DATA LISTING
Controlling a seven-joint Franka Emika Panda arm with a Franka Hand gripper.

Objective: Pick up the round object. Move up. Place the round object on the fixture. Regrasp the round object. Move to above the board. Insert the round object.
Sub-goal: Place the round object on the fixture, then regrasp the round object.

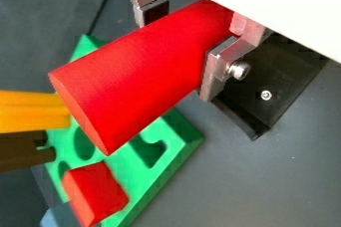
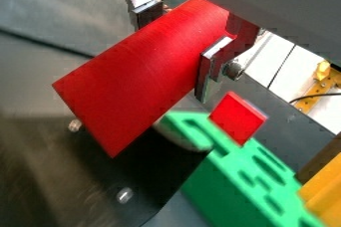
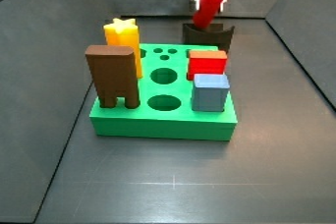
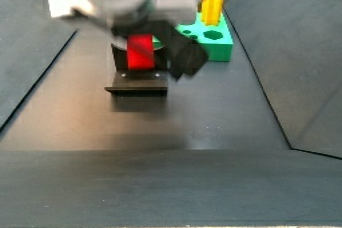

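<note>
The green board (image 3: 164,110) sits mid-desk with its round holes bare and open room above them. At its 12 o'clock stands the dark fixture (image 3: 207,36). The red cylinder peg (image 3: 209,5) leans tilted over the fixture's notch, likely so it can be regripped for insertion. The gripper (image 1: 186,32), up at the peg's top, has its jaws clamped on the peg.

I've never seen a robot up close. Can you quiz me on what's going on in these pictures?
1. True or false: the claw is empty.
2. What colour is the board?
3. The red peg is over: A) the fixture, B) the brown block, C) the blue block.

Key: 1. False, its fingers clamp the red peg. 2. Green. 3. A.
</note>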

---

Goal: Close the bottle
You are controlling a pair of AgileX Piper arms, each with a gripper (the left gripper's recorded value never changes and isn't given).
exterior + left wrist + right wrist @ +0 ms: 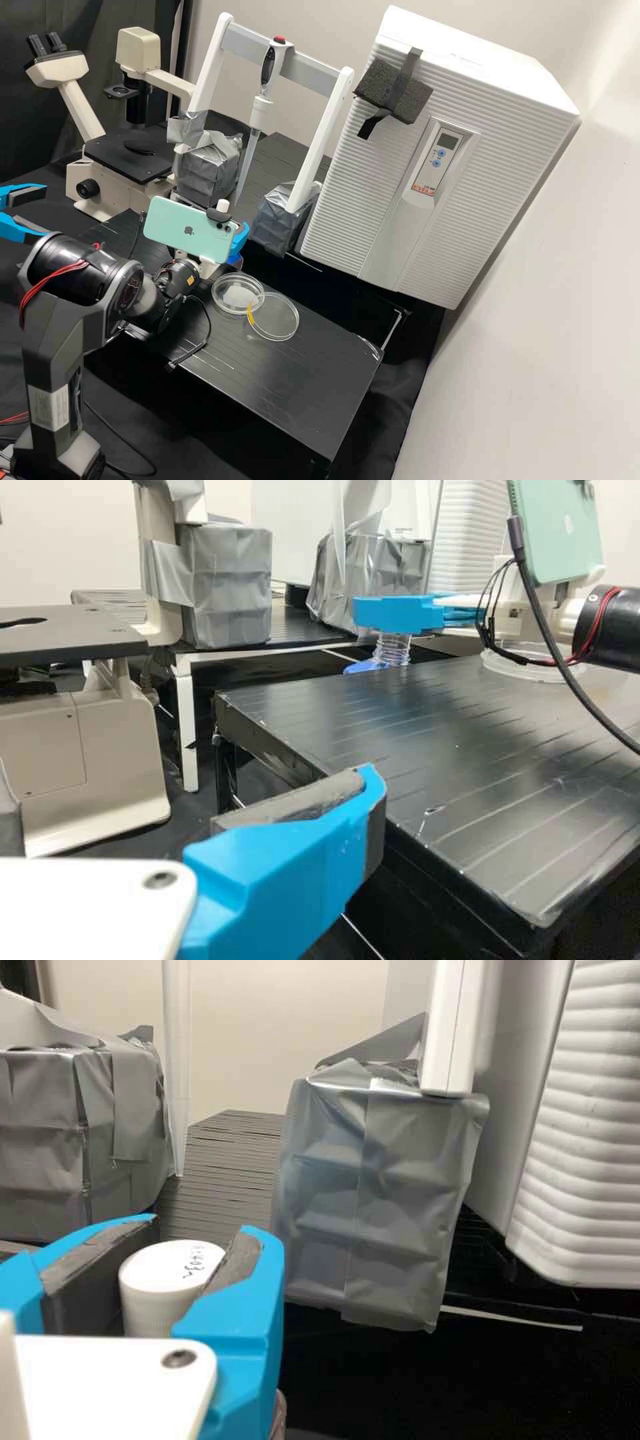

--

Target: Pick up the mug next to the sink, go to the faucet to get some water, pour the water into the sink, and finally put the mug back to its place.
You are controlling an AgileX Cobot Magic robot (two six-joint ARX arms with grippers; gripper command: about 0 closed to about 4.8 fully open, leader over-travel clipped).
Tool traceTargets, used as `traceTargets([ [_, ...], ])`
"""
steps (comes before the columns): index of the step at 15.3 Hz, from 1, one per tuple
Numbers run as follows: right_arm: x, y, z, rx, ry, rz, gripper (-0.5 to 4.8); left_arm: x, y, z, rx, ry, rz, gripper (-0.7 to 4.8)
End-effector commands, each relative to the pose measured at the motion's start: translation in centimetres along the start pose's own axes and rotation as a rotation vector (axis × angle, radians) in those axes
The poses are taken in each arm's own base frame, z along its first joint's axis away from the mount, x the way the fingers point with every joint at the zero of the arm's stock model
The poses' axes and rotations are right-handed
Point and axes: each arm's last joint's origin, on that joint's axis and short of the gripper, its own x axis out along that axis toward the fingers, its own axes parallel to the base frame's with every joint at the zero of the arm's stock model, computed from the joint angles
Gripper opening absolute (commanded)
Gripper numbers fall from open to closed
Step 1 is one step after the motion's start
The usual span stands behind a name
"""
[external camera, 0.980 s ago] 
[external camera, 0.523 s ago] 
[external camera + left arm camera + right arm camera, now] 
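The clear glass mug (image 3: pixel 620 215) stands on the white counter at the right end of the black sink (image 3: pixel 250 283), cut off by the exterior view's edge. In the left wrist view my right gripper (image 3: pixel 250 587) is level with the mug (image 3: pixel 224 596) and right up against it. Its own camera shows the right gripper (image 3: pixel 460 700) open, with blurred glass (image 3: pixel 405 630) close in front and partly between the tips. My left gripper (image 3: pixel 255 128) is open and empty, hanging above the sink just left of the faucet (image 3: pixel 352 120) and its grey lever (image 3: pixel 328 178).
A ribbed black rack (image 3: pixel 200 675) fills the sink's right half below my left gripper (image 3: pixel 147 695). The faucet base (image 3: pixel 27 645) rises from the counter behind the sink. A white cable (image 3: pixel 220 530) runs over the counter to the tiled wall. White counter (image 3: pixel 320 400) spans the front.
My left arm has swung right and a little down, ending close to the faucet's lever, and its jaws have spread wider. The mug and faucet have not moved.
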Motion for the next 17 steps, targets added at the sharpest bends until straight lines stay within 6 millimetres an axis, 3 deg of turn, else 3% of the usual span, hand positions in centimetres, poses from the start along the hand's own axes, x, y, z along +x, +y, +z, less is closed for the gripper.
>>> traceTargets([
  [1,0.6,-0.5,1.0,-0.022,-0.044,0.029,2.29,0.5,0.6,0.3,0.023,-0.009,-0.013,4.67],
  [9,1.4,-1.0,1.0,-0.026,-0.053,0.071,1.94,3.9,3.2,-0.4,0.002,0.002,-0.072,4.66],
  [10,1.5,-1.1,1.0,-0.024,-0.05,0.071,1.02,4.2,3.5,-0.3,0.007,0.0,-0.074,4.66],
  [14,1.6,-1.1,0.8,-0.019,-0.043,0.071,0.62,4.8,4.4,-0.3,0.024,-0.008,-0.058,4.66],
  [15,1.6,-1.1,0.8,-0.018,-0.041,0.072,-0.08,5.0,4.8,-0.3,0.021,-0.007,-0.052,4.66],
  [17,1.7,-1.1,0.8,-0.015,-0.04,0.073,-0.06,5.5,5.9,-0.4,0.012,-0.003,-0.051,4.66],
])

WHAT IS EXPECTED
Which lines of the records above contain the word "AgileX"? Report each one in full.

EXERCISE OUTPUT
You are controlling a pair of AgileX Piper arms, each with a gripper (the left gripper's recorded value never changes and isn't given).
You are controlling an AgileX Cobot Magic robot (two six-joint ARX arms with grippers; gripper command: about 0 closed to about 4.8 fully open, leader over-travel clipped).

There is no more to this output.